Nella fattispecie, il ricorrente non ha allegato di aver fatto ingresso in Italia per accompagnare o raggiungere il coniuge tedesco, limitandosi ad affermare, invece, di essere autorizzato a soggiornare in Germania ove risiede la moglie.

Il terzo motivo è inammissibile. Invero, il ricorrente lamenta che nei suoi confronti sia stato emesso il decreto d’espulsione, a norma dell’art. 13 TUI, anzichè l’intimazione di cui al D.Lgs. n. 286 del 1998, art. 5, comma 7 bis e ter, relativa al rimpatrio verso la Germania, quale Stato che gli aveva rilasciato la carta di residenza; il ricorrente lamenta, dunque, l’erronea modalità dell’espulsione.

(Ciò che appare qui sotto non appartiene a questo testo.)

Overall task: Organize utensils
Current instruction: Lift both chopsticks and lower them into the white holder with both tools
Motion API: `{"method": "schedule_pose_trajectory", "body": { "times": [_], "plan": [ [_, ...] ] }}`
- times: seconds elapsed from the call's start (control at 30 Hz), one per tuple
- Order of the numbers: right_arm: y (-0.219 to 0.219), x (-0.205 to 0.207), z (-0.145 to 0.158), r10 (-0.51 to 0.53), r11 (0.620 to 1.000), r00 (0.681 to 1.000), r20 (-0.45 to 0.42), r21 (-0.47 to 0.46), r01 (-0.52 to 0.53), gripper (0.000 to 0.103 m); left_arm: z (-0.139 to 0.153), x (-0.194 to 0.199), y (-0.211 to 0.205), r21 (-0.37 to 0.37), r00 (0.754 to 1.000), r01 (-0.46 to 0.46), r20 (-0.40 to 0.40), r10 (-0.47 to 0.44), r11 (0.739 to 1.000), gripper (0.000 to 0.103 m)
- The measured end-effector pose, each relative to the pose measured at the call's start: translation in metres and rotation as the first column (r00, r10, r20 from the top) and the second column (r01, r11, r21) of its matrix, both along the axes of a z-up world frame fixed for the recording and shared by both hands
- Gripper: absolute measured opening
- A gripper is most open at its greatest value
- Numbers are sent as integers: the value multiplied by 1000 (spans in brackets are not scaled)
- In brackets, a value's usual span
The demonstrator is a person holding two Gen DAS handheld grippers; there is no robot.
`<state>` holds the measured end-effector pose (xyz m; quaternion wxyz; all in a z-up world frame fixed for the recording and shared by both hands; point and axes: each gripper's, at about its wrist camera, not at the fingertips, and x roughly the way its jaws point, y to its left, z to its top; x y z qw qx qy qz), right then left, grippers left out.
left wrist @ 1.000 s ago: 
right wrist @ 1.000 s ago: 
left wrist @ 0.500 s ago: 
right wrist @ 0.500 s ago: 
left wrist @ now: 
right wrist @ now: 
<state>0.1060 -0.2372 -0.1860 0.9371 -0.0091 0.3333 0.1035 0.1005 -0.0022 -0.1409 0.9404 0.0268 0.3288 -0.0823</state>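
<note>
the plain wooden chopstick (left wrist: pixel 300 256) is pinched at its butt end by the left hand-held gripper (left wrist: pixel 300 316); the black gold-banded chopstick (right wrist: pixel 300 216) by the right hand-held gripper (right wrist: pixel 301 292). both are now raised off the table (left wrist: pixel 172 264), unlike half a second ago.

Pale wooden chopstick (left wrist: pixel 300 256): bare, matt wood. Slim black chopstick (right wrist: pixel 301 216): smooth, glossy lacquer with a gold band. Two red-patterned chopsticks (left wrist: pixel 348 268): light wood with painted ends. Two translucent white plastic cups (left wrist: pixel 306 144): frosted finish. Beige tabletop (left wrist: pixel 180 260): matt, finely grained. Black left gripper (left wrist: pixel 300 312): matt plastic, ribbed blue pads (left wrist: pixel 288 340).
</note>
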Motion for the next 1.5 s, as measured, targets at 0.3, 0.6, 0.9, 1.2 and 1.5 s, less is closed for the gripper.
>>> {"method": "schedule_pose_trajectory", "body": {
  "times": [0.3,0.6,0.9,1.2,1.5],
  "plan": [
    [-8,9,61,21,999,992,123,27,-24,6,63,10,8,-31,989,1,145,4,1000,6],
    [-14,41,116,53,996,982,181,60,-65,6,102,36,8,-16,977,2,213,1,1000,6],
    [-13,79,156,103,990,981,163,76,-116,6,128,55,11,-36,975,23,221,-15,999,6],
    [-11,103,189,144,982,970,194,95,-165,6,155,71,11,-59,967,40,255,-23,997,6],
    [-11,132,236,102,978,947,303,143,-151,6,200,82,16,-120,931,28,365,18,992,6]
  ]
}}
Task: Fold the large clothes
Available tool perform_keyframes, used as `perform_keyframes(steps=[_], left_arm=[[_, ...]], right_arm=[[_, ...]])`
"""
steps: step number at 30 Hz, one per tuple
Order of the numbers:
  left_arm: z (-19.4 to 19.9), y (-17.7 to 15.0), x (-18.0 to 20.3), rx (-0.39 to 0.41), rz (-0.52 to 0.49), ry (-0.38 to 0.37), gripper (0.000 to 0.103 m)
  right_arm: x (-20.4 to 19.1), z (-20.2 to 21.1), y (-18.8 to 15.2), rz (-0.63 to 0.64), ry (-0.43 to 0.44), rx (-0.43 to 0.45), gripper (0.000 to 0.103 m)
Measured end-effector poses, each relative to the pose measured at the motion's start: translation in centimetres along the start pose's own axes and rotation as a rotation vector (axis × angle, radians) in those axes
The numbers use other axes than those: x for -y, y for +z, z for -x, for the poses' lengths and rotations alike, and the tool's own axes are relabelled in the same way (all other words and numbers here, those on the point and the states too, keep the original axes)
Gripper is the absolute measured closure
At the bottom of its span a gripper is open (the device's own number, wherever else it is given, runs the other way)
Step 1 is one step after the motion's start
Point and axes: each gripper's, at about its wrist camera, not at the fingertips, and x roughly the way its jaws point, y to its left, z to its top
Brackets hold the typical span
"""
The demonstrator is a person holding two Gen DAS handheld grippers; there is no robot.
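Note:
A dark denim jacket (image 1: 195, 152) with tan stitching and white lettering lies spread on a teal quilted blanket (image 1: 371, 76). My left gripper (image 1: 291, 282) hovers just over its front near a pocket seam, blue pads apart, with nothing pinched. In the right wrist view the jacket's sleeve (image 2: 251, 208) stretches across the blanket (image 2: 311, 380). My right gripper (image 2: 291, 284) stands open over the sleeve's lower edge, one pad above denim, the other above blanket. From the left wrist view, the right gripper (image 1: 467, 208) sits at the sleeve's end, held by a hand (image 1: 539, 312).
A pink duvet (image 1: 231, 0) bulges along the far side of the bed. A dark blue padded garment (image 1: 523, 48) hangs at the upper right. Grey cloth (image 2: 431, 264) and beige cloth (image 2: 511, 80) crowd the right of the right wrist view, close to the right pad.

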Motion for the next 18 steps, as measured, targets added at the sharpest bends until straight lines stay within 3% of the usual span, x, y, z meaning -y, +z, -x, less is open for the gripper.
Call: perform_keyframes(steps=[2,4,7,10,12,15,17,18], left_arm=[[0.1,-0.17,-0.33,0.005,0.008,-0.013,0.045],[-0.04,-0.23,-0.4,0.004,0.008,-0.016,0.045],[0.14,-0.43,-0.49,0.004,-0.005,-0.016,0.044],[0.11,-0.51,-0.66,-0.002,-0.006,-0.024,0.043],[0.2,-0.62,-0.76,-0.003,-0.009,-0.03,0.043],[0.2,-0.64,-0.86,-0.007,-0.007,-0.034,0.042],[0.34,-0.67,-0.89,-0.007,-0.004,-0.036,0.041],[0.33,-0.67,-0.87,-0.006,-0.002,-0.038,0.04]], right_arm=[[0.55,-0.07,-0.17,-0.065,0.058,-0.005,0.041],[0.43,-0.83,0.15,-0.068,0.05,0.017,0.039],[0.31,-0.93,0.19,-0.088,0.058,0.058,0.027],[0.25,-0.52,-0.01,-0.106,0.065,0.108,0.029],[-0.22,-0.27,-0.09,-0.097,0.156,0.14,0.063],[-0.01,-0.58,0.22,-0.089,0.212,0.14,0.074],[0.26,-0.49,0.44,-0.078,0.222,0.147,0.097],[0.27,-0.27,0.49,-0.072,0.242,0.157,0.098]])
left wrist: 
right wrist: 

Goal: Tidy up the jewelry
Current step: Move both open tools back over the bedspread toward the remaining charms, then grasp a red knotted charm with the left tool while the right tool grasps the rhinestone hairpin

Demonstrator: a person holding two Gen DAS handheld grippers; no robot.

Al riguardo, occorre richiamare la consolidata giurisprudenza di legittimità a tenore della quale le regole sull’esecuzione dell’espulsione amministrativa dello straniero, dettate dal D.Lgs. n. 286 del 1998, art. 13, comma 5, nel testo modificato dal D.L. n. 89 del 2011, conv. in L. n. 129 del 2011, non hanno alcuna incidenza sulla legittimità del decreto prefettizio di espulsione atteso che eventuali difformità attinenti all’esecuzione rilevano in sede di sindacato della convalida dell’accompagnamento o del trattenimento non legittimi, ma non in ordine al parametro alla stregua del quale deve essere valutata la legittimità del decreto di espulsione, desumibile unicamente dal medesimo D.Lgs. n. 286 del 1998, art. 13, comma 2 (Cass., n. 33171/19; n. 28157/17).

Il quarto motivo è inammissibile poichè generico e non chiaro in ordine ad un’omessa pronuncia su un motivo dell’opposizione per un asserito ritenuto assorbimento di motivi che, quantunque non esplicitato, non emerge dal decreto impugnato.

Nulla per le spese, attesa la mancata costituzione della parte intimata; inoltre, dato l’oggetto del giudizio, non s’applica il D.P.R. n. 115 del 2002, art. 13, comma 1 quater.

P.Q.M.

La Corte rigetta il ricorso.

Così deciso in Roma, nella Camera di consiglio, il 16 gennaio 2020.